- Activity
What is needed is an exact copy of the lines in the listing below, from the one with "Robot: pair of" up to and including the one with "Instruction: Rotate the", with no other lines.

- Exercise data

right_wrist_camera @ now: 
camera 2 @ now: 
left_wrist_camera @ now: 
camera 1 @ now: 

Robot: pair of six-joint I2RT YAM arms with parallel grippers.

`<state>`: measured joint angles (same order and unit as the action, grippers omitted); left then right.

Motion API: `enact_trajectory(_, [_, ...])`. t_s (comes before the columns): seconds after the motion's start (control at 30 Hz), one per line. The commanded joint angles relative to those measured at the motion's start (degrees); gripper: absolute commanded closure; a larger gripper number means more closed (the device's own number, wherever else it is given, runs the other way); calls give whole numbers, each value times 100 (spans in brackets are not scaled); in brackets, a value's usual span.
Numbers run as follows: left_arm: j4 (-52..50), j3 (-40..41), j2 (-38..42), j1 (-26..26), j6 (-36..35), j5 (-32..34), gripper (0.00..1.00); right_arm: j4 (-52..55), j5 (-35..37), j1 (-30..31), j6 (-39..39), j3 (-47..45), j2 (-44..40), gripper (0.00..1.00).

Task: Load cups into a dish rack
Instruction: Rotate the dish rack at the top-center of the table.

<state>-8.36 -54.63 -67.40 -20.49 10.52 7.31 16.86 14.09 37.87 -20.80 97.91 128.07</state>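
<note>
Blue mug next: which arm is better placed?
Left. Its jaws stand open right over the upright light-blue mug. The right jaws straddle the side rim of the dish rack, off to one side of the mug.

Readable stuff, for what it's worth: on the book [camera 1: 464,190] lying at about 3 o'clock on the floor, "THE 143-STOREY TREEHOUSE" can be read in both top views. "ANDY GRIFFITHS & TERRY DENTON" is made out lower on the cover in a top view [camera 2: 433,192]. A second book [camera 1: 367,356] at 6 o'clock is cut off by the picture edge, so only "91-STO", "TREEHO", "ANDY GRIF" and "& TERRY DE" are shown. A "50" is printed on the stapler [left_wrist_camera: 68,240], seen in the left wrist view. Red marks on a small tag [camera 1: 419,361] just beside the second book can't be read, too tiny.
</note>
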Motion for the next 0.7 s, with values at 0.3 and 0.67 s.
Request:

- Response below
Robot: pair of six-joint I2RT YAM arms with parallel grippers.

`<state>`: measured joint angles (same order and unit as the action, grippers omitted); left then right.

Motion API: `enact_trajectory(_, [_, ...])`. t_s (comes before the columns): seconds after the motion's start (control at 30 Hz), one per line. The commanded joint angles relative to those measured at the motion's start (degrees); gripper: absolute commanded closure; a larger gripper number means more closed (the device's own number, wherever else it is given, runs the other way); calls give whole numbers, each value times 100 (spans in brackets are not scaled); in brackets, a value's usual span.
Numbers run as follows: left_arm: j4 (-52..50), j3 (-40..41), j2 (-38..42), j1 (-26..26), j6 (-36..35), j5 (-32..34), gripper (0.00..1.00); right_arm: j4 (-52..55), j5 (-35..37), j1 (-30..31), j6 (-39..39), j3 (-47..45), j2 (-44..40), gripper (0.00..1.00).

Task: Load cups into a dish rack
Instruction: Rotate the dish rack at the top-center of the table.

Work on the exercise is now concluded.